The current strategy protects the middle classes who can WFH while throwing working classes (many of whom are older/vulnerable) and young people (who have almost no risk) under the bus.

Totally agree with this (and I speak as someone who has worked at home, freelance, in a MC kind of job for years and for whom work has continued as normal). I'm sick of the narrative in some of the media and culture about home-educating kids, largely perpetuated by and for those who have the time, skills and swanky home technology to do it.

AiryFairyMum · 07/10/2020 09:46

Children really shouldn't be running round in church anyway. Our congregation is mostly over 75 and they dont need norovirus or any of the other bugs kids regularly bring back from preschool, let alone covid. Do you have no childcare for them so you could go alone?

AgentCooper · 07/10/2020 09:46

@munchmunchly

It's tough, hold on in there, you're doing great. I don't have faith but I understand people have it to lean on it tough times, but lean on each other. Your 1 year old knows no different. You can take a short walk, kick some leaves, watch a snail 🐌 notice the little things, they matter. Pop some music on I always forget this, but lifts my mood and baby can play the kitchen pans !!!

If you are Uk you can go to shops ( the garden centre, pets at home, soft play often have a young kids section.) some baby / toddler classes are back running now.
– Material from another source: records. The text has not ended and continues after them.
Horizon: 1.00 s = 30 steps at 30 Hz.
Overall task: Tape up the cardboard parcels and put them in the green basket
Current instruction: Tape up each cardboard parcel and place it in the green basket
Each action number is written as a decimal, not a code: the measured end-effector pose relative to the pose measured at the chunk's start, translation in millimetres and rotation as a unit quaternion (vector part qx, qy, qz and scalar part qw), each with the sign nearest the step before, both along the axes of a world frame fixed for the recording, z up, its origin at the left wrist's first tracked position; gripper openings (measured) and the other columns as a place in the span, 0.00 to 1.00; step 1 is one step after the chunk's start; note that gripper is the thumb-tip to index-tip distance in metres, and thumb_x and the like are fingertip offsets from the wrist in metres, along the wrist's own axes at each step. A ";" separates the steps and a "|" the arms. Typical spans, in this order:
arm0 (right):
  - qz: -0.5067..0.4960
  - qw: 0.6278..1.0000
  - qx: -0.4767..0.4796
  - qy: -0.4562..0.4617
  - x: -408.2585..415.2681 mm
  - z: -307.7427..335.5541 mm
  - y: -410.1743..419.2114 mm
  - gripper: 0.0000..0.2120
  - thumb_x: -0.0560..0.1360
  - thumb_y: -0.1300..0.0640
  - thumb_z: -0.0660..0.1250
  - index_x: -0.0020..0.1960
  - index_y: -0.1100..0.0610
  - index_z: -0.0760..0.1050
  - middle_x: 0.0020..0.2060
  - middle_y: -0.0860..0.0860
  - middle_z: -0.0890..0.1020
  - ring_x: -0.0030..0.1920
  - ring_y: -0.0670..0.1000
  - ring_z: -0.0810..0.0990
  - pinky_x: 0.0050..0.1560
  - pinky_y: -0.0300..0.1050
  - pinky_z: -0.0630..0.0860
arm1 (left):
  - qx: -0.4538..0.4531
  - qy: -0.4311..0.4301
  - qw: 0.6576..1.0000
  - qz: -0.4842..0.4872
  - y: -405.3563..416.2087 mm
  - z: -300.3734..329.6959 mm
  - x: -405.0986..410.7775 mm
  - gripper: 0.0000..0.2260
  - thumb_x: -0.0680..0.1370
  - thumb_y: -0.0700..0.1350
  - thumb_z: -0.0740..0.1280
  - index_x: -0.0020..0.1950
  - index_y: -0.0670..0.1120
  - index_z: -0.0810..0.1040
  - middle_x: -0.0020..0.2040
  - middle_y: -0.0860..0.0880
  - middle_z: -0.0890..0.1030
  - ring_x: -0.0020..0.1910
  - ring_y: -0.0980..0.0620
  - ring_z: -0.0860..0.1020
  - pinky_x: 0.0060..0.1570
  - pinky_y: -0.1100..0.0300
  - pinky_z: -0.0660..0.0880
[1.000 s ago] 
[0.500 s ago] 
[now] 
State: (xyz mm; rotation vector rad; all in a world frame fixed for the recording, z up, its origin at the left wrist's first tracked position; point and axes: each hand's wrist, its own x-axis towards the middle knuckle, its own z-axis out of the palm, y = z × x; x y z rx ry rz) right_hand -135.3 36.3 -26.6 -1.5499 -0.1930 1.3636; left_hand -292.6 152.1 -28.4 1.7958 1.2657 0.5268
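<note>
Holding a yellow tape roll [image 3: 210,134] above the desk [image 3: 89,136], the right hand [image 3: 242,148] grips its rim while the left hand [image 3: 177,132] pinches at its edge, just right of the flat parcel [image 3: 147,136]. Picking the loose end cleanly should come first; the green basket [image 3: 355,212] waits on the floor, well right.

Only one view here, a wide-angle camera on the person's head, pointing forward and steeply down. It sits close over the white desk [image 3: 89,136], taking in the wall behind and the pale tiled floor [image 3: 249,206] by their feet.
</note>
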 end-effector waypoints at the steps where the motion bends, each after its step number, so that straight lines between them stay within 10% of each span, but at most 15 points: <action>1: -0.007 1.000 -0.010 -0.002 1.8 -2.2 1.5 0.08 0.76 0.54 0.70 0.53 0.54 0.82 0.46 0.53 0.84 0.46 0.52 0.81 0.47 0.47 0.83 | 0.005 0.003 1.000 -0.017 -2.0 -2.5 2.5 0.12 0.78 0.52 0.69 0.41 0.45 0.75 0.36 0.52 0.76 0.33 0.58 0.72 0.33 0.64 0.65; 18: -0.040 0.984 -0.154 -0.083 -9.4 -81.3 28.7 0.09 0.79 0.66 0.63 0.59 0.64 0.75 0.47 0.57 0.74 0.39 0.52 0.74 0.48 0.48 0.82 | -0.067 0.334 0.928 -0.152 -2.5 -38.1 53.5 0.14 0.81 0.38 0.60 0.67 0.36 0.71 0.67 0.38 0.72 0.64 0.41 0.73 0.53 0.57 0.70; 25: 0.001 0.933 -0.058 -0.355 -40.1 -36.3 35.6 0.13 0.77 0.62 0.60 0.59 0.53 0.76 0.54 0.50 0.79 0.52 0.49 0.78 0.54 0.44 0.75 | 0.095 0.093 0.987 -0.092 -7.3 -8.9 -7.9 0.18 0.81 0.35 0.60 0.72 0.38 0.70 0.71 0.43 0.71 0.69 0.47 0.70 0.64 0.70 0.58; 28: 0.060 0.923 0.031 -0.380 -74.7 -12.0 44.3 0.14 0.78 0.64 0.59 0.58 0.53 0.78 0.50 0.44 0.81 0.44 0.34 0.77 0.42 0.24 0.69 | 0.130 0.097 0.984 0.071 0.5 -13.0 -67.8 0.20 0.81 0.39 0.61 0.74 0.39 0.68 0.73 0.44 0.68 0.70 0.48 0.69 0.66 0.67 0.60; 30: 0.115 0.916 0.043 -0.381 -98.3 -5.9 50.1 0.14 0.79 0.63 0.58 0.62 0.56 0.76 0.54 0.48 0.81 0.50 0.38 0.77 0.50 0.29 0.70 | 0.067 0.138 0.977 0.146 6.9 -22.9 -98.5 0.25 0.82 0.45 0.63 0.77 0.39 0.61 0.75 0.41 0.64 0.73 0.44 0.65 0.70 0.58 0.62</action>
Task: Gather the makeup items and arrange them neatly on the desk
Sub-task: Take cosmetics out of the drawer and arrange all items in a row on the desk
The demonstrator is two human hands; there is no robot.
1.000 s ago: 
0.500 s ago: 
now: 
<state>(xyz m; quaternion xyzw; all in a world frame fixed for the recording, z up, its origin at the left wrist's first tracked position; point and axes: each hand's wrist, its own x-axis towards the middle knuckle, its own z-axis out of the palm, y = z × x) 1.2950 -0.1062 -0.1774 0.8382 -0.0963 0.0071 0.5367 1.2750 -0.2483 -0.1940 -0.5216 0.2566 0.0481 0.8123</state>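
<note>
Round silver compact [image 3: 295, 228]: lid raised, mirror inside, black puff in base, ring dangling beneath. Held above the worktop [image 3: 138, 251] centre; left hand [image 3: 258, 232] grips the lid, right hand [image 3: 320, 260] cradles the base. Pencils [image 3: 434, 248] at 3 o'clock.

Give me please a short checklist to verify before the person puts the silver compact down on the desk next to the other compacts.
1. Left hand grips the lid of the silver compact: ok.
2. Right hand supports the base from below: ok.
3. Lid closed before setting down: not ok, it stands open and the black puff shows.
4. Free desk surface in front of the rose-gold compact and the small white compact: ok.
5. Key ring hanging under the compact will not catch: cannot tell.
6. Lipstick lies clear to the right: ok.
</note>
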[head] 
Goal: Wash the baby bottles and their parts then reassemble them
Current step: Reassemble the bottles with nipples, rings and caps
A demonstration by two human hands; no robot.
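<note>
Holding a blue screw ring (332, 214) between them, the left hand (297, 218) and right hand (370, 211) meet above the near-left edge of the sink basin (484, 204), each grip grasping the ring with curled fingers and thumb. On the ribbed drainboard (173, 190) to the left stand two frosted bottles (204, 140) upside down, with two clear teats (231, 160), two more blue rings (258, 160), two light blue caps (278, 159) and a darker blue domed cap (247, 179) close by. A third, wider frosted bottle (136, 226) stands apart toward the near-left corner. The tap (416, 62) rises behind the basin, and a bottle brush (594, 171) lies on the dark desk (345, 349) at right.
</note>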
@munchmunchly soft plays and baby groups are closed where I am, as are any wee soft plays in cafes. The council pools are closed. The libraries are click and collect. We can’t have people in our houses. It is desperately isolating.

I agree completely OP.

EarthSight · 07/10/2020 09:52

@Valleydad99

I'm in North Yorkshire. Just outside a local lockdown area so very much feeling of its coming for you. We've taken a million bloody walks since spring. Easter was cancelled, Christmas going the same way. Church has to follow the rules meaning they don't care as that's the instructions from the bishops.

My grandparents went through the war & keep saying the blitz spirit was all about togetherness & neighbours. At 90 it's starting to grate on even them this enforced loneliness & I can hear desperation to see the kids on zoom.

Isn't your church doing virtual congregations? Seems like a logical step to me.